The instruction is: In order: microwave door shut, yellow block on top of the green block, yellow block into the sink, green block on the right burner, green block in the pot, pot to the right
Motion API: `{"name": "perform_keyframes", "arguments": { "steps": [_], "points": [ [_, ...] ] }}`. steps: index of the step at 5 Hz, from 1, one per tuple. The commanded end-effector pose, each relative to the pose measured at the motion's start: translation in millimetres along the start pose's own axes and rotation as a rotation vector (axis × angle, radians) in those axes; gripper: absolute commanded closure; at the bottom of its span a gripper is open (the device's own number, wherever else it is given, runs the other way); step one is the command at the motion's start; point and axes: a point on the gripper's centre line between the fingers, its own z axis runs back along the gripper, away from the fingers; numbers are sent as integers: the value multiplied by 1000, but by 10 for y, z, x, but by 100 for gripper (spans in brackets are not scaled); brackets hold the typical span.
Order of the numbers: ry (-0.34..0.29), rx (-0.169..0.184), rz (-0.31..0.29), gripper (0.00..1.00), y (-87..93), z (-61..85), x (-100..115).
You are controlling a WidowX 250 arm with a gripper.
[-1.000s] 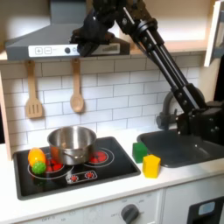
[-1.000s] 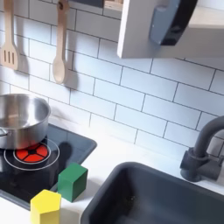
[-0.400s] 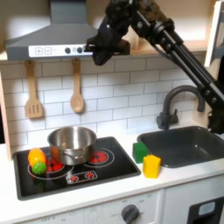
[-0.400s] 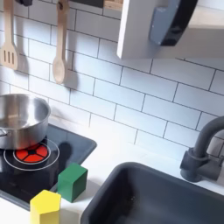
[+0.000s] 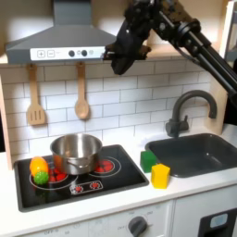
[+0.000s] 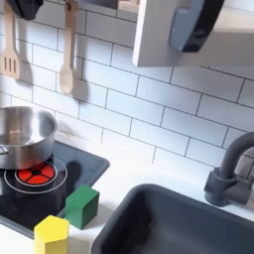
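yellow block [image 5: 160, 175]: on the bench at the 5 o'clock of the first exterior view, just beside the sink's near-left corner; unmoved over the last second.
green block [image 5: 147, 160]: just behind it toward 11 o'clock, close or touching; also unmoved.
sink [image 5: 194, 154]: at 4 o'clock, no block in it.
pot [image 5: 75, 150]: on the cooktop at 8 o'clock, over the left ring, right burner [image 5: 104, 166] bare beside it.
end effector [image 5: 122, 61]: high at 12 o'clock under the hood shelf; it has swung from about 11 o'clock toward 1 o'clock. Cannot tell whether the jaws are apart or together.
microwave door [image 6: 193, 30]: at 1 o'clock in the second exterior view, standing open, unchanged.
meaning: arm is travelling toward the door; step one, the shutting, looks not yet done, blocks wait.
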Motion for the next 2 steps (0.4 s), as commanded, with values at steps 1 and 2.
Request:
{"name": "perform_keyframes", "arguments": {
  "steps": [1,2],
  "points": [
    [81,-13,6,100,-120,150,-361],
    [151,-12,5,100,-159,229,-654]
  ]
}}
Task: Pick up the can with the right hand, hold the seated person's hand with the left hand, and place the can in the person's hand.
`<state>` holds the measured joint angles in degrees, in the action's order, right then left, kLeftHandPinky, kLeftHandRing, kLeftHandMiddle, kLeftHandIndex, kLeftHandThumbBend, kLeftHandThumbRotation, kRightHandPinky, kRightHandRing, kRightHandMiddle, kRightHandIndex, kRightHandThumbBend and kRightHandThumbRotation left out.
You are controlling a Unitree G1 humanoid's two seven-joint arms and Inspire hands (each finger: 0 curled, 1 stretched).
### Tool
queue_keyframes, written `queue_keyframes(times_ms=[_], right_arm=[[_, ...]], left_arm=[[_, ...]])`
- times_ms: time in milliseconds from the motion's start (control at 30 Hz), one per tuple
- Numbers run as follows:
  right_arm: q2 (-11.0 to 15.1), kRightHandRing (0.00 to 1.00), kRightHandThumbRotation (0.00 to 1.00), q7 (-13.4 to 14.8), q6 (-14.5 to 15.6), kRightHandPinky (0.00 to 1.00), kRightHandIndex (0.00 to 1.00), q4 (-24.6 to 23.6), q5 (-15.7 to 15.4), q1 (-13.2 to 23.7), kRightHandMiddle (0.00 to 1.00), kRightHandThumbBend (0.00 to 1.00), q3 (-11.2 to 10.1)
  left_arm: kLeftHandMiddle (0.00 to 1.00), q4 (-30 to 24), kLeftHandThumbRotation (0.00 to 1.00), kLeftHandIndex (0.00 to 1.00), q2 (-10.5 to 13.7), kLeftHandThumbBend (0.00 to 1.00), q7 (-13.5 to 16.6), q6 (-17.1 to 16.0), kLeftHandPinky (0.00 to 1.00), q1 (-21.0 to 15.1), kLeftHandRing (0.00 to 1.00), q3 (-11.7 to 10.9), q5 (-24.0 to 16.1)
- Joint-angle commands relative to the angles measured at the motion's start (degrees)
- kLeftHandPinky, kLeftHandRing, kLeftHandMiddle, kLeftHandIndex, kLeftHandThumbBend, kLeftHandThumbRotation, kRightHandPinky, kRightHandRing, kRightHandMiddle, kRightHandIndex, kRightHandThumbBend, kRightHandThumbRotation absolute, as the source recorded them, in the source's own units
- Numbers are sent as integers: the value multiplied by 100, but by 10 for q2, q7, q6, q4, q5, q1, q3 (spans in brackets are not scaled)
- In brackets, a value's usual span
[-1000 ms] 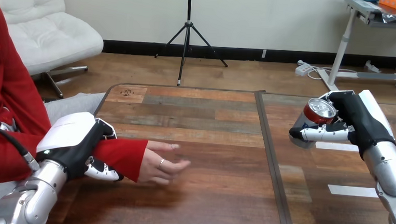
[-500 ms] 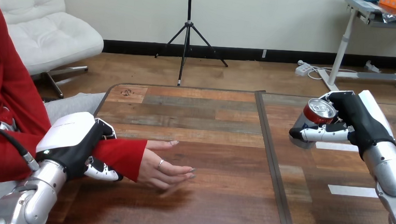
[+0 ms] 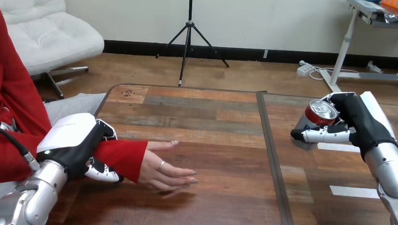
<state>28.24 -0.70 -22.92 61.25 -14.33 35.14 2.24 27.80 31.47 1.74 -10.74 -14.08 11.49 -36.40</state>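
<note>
Both hands are clenched. The right hand has its fingers curled round the red can, whose lower body is hidden behind them. The left hand wraps the person's wrist, its fingers mostly hidden beneath the sleeve. The person's hand lies flat on the table beyond the fingertips.

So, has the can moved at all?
No. The can sits in the right hand at the same spot, just right of the table's dark seam.
</note>
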Motion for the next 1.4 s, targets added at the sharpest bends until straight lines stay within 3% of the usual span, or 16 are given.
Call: queue_keyframes(times_ms=[0, 600, 1367], right_arm=[[-9, 40, 0, 2, -8, 37, 45, -7, 9, 68, 45, 83, -5], [-14, 40, 0, 3, -8, 36, 46, -12, 6, 72, 44, 82, -3], [-26, 40, 0, 3, 10, 36, 46, -19, -1, 78, 44, 81, 4]], left_arm=[[35, -40, 0, 37, -27, 65, 4, -12, 23, -128, 28, -11, 25], [35, -47, 0, 37, -57, 67, -11, 1, 21, -150, 27, -7, 31], [35, -43, 0, 37, -80, 66, -12, -8, 21, -180, 27, -3, 33]])
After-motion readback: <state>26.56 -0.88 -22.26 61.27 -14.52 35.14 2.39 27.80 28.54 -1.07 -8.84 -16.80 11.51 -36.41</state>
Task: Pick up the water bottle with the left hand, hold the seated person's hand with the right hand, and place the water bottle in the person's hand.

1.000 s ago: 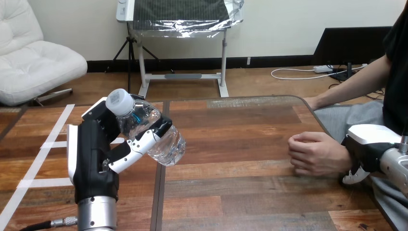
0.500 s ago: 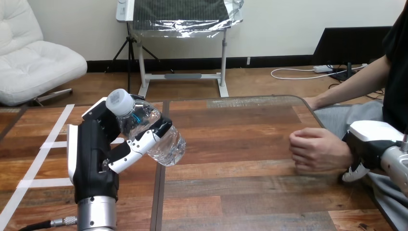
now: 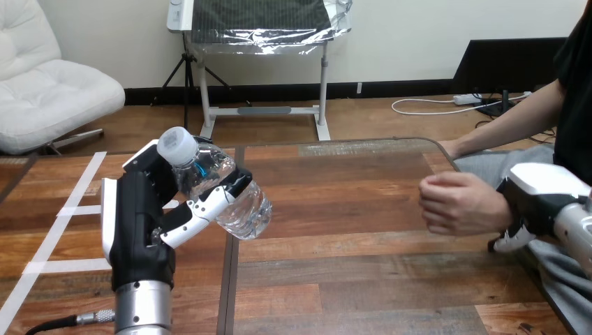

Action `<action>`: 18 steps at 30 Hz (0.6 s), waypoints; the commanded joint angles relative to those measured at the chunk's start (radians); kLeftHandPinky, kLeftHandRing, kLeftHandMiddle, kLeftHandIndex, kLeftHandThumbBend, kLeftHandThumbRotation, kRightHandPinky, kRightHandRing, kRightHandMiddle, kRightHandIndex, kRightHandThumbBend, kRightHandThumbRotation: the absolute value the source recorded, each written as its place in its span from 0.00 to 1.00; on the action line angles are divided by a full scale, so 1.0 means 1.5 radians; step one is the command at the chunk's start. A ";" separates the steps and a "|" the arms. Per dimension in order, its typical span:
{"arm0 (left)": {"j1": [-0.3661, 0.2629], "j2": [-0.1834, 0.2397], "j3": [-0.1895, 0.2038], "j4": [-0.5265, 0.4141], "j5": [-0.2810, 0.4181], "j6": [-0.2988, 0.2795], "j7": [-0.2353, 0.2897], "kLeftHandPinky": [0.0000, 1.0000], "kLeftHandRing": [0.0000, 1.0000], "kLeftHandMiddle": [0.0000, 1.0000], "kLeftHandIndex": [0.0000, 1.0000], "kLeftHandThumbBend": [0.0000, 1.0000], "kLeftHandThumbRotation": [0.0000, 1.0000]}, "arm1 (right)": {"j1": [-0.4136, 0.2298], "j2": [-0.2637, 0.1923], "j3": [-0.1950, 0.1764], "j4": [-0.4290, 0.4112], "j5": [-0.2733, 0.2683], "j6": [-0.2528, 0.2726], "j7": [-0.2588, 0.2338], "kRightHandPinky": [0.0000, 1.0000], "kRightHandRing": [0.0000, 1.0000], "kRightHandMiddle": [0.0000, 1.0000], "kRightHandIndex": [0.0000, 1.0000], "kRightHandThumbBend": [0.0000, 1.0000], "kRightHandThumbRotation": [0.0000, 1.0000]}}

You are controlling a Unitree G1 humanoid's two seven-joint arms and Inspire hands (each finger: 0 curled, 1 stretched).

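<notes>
We record the left hand [image 3: 139,223] at 8 o'clock, fingers [image 3: 202,209] curled round the water bottle [image 3: 230,195]. The bottle is held tilted above the surface [image 3: 349,209], cap toward 11 o'clock. At 3 o'clock the right hand [image 3: 534,202] lies against the wrist behind the person's hand [image 3: 457,204], a loose fist. We cannot tell whether it grips.

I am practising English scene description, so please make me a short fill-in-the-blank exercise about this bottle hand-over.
1. The left hand holds a water bottle with a ___ cap.
2. The person's hand is at the view's ___ side.
3. The table is made of ___.
Missing words: white; right; wood.
</notes>
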State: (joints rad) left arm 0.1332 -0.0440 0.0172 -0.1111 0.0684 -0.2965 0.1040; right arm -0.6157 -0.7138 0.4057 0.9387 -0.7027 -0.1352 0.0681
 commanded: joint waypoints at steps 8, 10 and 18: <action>-0.084 -0.009 -0.019 -0.023 0.016 0.008 0.003 0.45 0.42 0.44 0.49 0.65 0.00 | -0.007 -0.034 -0.040 -0.098 0.018 -0.004 0.011 0.20 0.31 0.42 0.47 0.71 0.00; -0.088 -0.008 -0.021 -0.022 0.021 0.010 0.003 0.44 0.42 0.44 0.49 0.65 0.00 | -0.005 -0.036 -0.044 -0.105 0.022 -0.006 0.014 0.20 0.30 0.41 0.46 0.71 0.00; -0.106 -0.015 -0.036 -0.025 0.035 0.035 0.004 0.42 0.42 0.43 0.49 0.64 0.00 | 0.009 -0.054 -0.054 -0.151 0.029 -0.014 0.024 0.19 0.27 0.37 0.43 0.72 0.00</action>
State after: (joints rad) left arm 0.0723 -0.0514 -0.0065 -0.1111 0.1064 -0.2498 0.1081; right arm -0.5846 -0.7542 0.3546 0.7989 -0.6703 -0.1424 0.0996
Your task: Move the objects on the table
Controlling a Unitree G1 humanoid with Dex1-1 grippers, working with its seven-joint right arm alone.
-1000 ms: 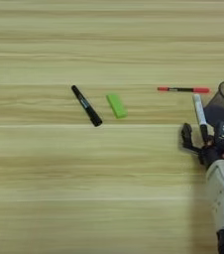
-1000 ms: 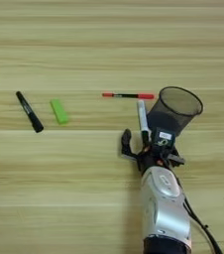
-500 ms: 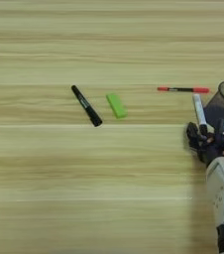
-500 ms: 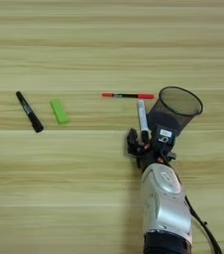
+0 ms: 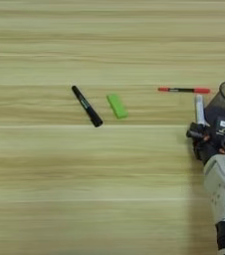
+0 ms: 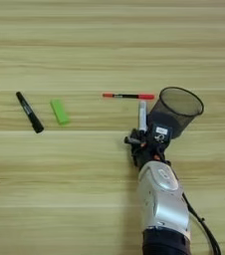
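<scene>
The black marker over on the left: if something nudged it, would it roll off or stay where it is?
The black marker looks round and slim, so a sideways nudge would probably roll it across the flat table. It looks stiff, so it should not bend. Pushed along its length, it would likely just slide.

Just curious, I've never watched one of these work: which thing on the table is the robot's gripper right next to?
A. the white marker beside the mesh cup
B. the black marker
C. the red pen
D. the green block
A: the gripper sits at the near end of the white marker, beside the mesh cup; the black marker and green block lie far to the left.
</scene>
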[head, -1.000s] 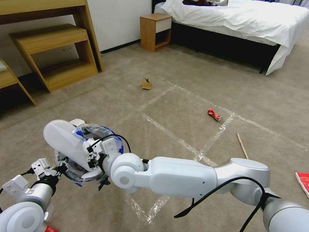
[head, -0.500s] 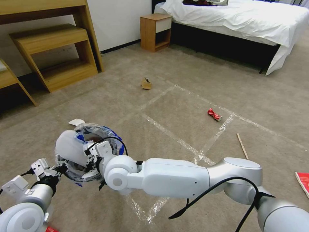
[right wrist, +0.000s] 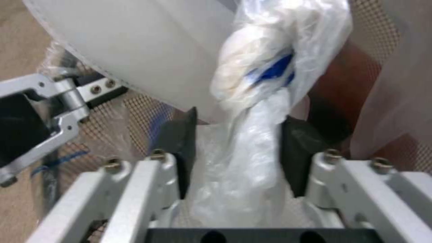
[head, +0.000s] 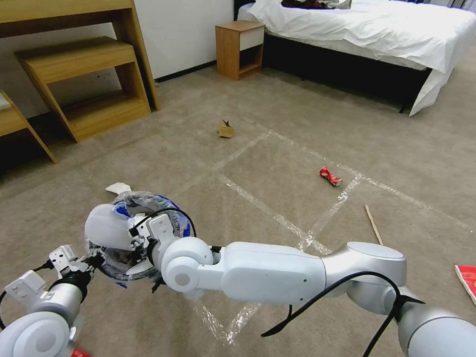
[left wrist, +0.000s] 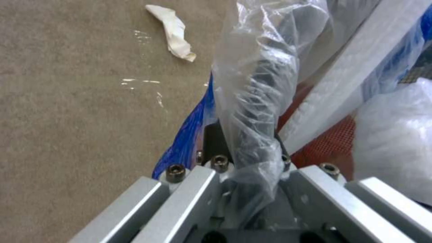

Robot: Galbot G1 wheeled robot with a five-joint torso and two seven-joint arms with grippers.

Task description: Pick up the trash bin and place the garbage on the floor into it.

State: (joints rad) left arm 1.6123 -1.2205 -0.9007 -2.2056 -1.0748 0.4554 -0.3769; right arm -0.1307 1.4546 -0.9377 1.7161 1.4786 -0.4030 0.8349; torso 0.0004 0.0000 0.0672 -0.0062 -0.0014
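Item, white slipper over trash bin: left gripper clamped on rim; I widen half-open right gripper, which grips nothing firmly, above the opening.

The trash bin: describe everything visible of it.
The trash bin is small and round, with red mesh-like walls and a clear bag liner printed blue over its rim. It sits low at the robot's left. The left tool clamps its bagged rim. A white slipper leans into its mouth, and the right tool reaches inside around a crumpled bag wad.
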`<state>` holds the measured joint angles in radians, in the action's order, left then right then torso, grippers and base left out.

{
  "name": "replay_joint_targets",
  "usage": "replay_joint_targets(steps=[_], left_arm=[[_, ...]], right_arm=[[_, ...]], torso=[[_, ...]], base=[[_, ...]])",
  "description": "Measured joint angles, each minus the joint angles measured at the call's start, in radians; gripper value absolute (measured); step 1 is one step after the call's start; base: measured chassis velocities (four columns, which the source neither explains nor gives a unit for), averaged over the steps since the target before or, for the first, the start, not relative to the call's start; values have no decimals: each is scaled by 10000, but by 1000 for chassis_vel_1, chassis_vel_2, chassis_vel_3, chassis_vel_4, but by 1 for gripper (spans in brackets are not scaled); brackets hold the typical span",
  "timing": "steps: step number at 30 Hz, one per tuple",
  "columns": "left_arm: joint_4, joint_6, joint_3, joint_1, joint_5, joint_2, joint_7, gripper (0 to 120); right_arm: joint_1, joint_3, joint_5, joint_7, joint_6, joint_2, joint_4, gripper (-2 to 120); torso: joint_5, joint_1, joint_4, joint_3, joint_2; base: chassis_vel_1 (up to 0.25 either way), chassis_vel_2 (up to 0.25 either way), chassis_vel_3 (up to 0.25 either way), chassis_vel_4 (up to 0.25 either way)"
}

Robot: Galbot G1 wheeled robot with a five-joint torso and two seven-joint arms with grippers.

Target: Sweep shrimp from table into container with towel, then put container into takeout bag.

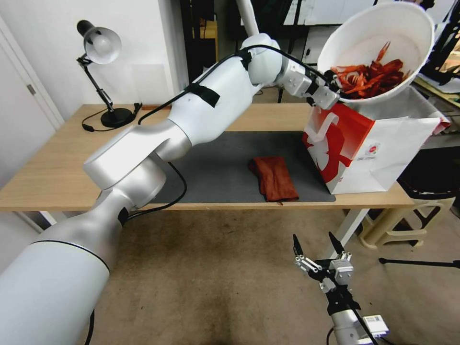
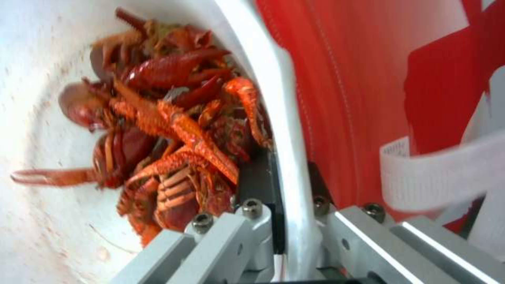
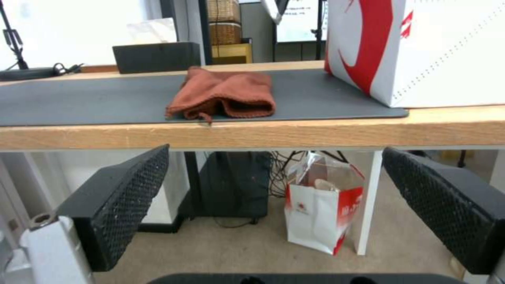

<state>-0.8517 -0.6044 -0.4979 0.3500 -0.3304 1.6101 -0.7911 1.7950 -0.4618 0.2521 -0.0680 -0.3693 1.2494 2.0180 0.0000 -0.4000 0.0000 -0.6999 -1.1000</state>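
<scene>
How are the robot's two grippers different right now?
The left gripper is raised above the takeout bag, fingers shut on the container rim; the right gripper hangs low before the table, below its top. The left carries shrimp in the container; the right is open and holds nothing.

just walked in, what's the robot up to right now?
The left gripper is clamped on the rim of the container, holding it tilted in the air above the open takeout bag at the table's right end. The shrimp are piled inside the container, so the sweeping looks done. The towel lies crumpled on the grey mat near the front edge. The right gripper hangs open below the table edge, holding nothing.
</scene>
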Motion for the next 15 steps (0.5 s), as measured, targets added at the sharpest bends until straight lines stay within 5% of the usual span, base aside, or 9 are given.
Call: replay_joint_targets(steps=[11, 15], left_arm=[[-24, -79, -139, 21, -221, -8, -27, 0], [-38, -85, -160, 56, -277, -9, -20, 11]], right_arm=[[-67, -16, 86, 9, 5, -37, -55, 100], [-93, -12, 99, 13, 15, -43, -62, 100]], torso=[[0, 0, 0, 0, 1], [0, 0, 0, 0, 0]], base=[[0, 0, 0, 0], [0, 0, 0, 0]])
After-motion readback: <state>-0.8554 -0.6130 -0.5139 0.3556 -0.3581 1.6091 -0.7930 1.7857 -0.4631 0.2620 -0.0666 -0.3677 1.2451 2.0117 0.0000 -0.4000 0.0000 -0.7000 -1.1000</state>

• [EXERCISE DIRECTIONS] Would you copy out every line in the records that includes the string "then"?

• [RESPONSE AREA]
`<state>` holds the measured joint angles in degrees, in the action's order, right then left, kLeftHandPinky, kLeftHandRing, kLeftHandMiddle, kLeftHandIndex, kLeftHandThumbBend, kLeftHandThumbRotation, kRightHandPinky, kRightHandRing, kRightHandMiddle, kRightHandIndex, kRightHandThumbBend and kRightHandThumbRotation left out.
`<state>` holds the measured joint angles in radians, in the action's order, left then right then torso, grippers and base left out.
Target: Sweep shrimp from table into container with towel, then put container into takeout bag.

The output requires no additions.